Raphaël De Coninck & Christoph von Muellern: “Big Tech Acquisitions and Innovation Incentives”

The Network Law Review is pleased to present you with a Dynamic Competition Initiative (“DCI”) symposium. Co-sponsored by UC Berkeley, EUI, and Vrije Universiteit Amsterdam’s ALTI, the DCI seeks to develop and advance innovation-based dynamic competition theories, tools, and policy processes adapted to the nature and pace of innovation in the 21st century. The symposium features guest speakers and panelists from DCI’s first annual conference held in April 2023. This contribution is co-authored by Raphaël De Coninck and Christoph von Muellern, both Vice President and Principal at Charles River Associates (CRA).


In this note, which partly draws on discussions and papers presented at the inaugural DCI conference, we argue that merger policy in the tech sector must be based on solid empirical evidence. We further argue that merger policy should not only consider post-merger effects on innovation, but also its ex-ante impact on pre-merger innovation. While a growing theoretical literature is emerging on this question, more empirical evidence is needed to assess how merger policy affects not only the level, but also the direction of pre-merger innovation incentives.

1. The Killer Acquisition Debate

Big Tech continues to be on an acquisition spree. On 28 March of this year, the European Commission unconditionally approved Google’s acquisition of Photomath, an online homework and study help app which allows consumers to scan and detect mathematical equations with their smartphone’s camera.1The European Commission’s press release is available at https://ec.europa.eu/commission/presscorner/detail/en/ip_23_1927. Only shortly before that, in February, Meta officially closed its acquisition of virtual reality fitness app developer Within Unlimited after winning a court case against the Federal Trade Commission (FTC).

These two takeovers mark just some of the latest of hundreds of acquisitions the Big Tech incumbents GAFAM (Google, Amazon, Facebook (now Meta), Apple and Microsoft) have made over the recent years. In contrast to the acquisition of Photomath and Within Unlimited, most of these acquisitions did not have to be notified to the competition authorities and thus flew under the radar. In fact, focusing on transactions with a value above 1m USD an FTC report from 2021 identifies more than 600 unreported acquisitions by GAFAM in the period from 2010 to 2019.2Federal Trade Commission, “Non-HSR Reported Acquisitions by Select Technology Platforms, 2010–2019: An FTC Study”, September 2021. Almost 80% of these acquisitions had a transaction value of less than 50m USD and thus involve fairly small businesses.
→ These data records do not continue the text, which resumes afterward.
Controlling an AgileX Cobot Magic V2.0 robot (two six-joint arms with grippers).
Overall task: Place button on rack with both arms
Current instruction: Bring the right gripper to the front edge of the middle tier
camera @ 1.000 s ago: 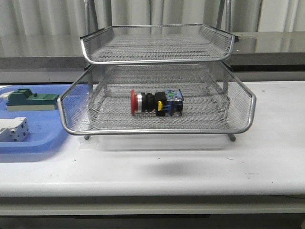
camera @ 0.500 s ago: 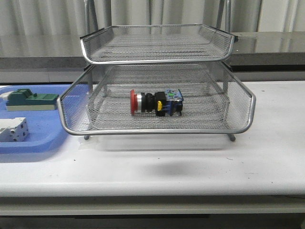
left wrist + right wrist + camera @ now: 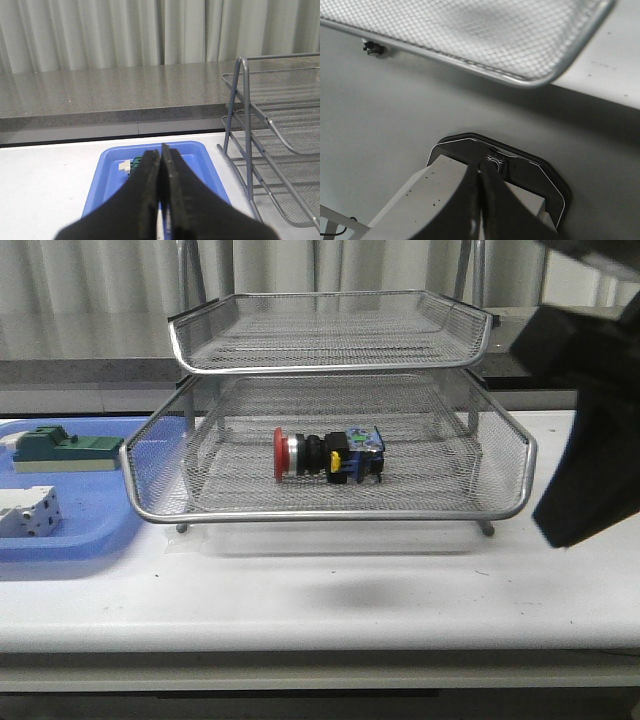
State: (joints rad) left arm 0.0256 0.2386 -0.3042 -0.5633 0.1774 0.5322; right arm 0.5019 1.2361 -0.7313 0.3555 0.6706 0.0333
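Button (image 3: 328,455) lying in rack (image 3: 330,508); both tools, left (image 3: 161,165) and right (image 3: 481,182), closed empty; right arm (image 3: 590,420) beside rack risks knocking it.

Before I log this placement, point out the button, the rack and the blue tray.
button (image 3: 329,455), front view, black body.
rack (image 3: 330,514), front view, lower tier's front rim.
blue tray (image 3: 85,540), front view, front rim.

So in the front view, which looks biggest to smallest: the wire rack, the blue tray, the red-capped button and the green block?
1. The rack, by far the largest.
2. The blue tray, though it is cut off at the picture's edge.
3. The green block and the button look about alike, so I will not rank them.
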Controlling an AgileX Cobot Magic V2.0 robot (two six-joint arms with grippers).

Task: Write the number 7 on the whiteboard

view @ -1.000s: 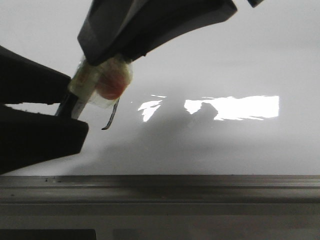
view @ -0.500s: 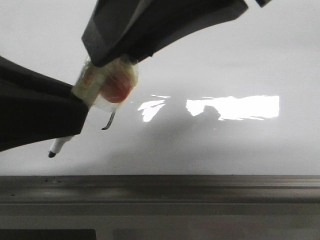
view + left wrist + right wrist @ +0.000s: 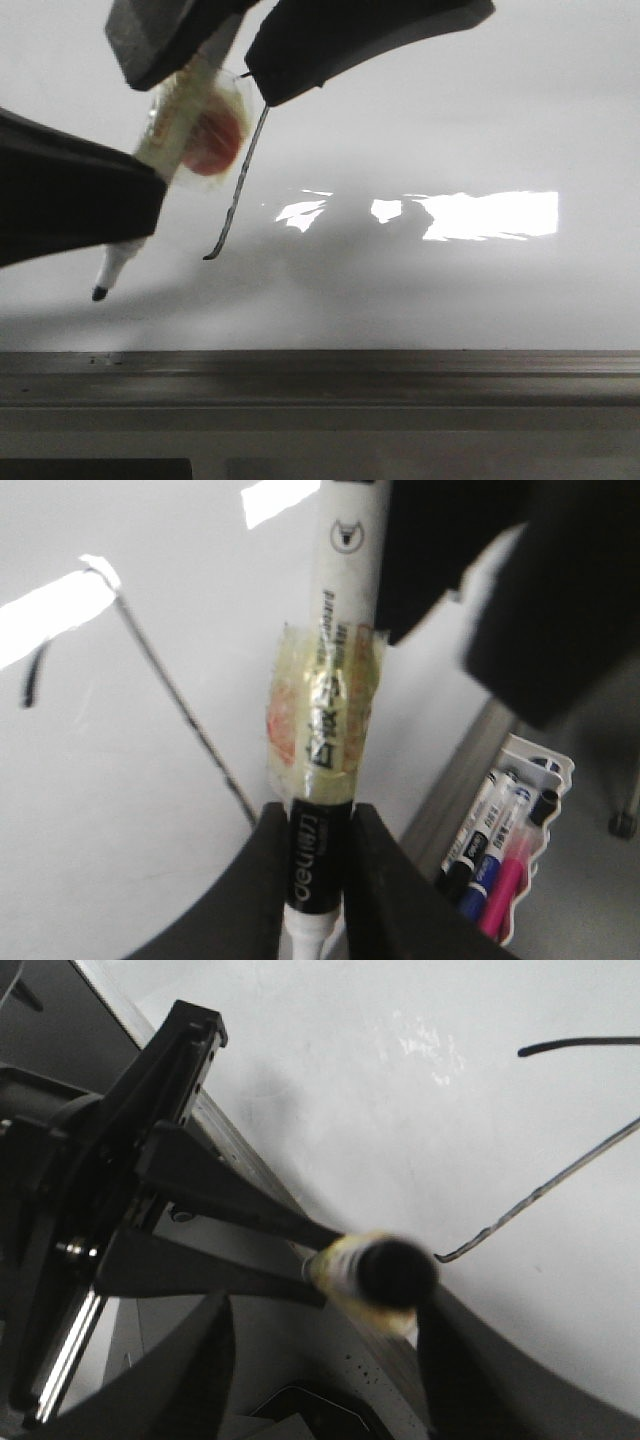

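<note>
The number 7 (image 3: 236, 190) appears drawn in full on the whiteboard (image 3: 450, 130): in the left wrist view a short top bar, a long leaning stem and a small hooked foot can be made out, so the writing itself is judged done. What seems left is only for the marker (image 3: 150, 190) to be taken away or put down.

The marker is held in the left tool (image 3: 318, 855), whose fingers are closed narrowly on the black band near its tip. The right tool (image 3: 215, 60) stands wide about the marker's upper end, and no grip by it is seen.

In the front view the stroke lies just to the right of the marker, its upper part hidden behind the right tool. The marker's tip (image 3: 100, 292) hangs left of the hooked foot and nearer the grey ledge (image 3: 400, 375); whether it touches the surface cannot be told.
</note>
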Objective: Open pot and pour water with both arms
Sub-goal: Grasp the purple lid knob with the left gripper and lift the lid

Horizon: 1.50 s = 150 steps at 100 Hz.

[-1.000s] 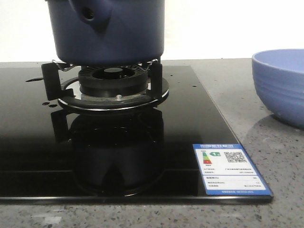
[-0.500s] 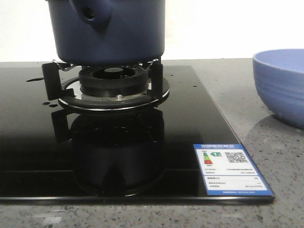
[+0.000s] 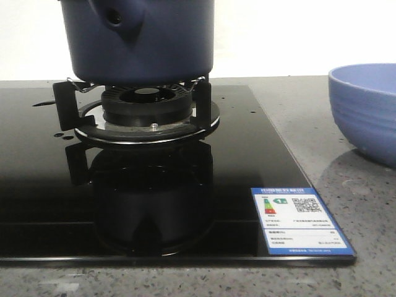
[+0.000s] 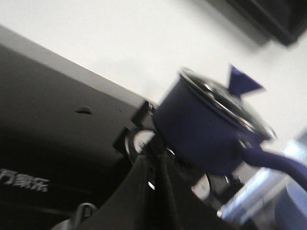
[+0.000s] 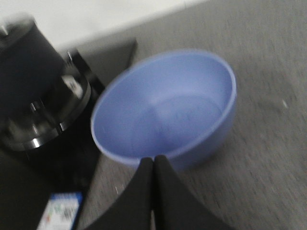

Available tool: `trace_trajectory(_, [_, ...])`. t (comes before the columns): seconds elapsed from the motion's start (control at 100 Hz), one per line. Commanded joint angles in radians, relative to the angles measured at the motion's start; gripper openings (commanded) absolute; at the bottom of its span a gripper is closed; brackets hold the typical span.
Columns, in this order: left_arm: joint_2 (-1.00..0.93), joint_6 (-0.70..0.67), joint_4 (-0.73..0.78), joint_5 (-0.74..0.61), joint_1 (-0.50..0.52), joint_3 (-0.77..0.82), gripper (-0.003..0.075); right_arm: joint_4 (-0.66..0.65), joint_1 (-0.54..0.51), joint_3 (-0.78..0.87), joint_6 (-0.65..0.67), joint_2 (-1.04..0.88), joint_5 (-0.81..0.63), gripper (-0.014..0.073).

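Both my grippers are pressed together, empty: left gripper (image 4: 156, 165) near the pot (image 3: 143, 38), which sits lidded on the burner (image 3: 147, 110); right gripper (image 5: 153, 167) above the bowl (image 5: 165, 110).

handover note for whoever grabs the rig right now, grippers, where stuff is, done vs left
Left gripper: fingers together, holding nothing, short of the pot.
Right gripper: fingers together, holding nothing, near the rim of the bowl.
Pot: sits on the burner stand of the black cooktop, with its lid on. The handle sticks out toward the bowl side.
Bowl: on the grey counter to the right of the cooktop, upright; it looks empty, though the view is blurred.
Done: nothing visible yet.
Left: take off the lid, lift the pot, pour into the bowl.
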Motion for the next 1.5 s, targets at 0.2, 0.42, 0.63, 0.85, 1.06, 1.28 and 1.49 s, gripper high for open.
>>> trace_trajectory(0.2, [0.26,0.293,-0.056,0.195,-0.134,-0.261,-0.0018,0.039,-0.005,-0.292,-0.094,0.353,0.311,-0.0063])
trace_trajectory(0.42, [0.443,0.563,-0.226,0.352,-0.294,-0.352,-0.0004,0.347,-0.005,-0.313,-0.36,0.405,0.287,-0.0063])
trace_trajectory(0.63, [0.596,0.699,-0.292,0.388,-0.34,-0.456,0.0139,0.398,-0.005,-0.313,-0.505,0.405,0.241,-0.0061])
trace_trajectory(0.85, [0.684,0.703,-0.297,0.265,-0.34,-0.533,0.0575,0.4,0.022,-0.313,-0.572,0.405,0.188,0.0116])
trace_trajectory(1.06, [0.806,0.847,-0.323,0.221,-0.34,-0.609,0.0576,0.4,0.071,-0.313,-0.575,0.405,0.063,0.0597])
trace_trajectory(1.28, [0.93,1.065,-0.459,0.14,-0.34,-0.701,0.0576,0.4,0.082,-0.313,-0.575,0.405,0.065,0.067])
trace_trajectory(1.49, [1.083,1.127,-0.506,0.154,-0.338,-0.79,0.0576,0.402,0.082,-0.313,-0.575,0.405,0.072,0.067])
Against the backdrop of GAFAM’s strong track record, there have been increasing concerns about the rationale behind such acquisitions. According to the now well-known killer acquisitions narrative,3See e,g, Cunningham C., Ma S. and Ederer F. (2021), “Killer Acquisitions”, 129 (3) Journal of Political Economy 649 (with a particular focus on the pharmaceutical industry). the main purpose of at least some of these acquisitions might be to eliminate innovative start-ups that could potentially turn into a serious competitive threat and challenge the incumbent’s market position in the future. After the takeover, the incumbent might then decide to not even use the start-up’s innovative ideas or products but instead to simply kill, i.e. discontinue, them.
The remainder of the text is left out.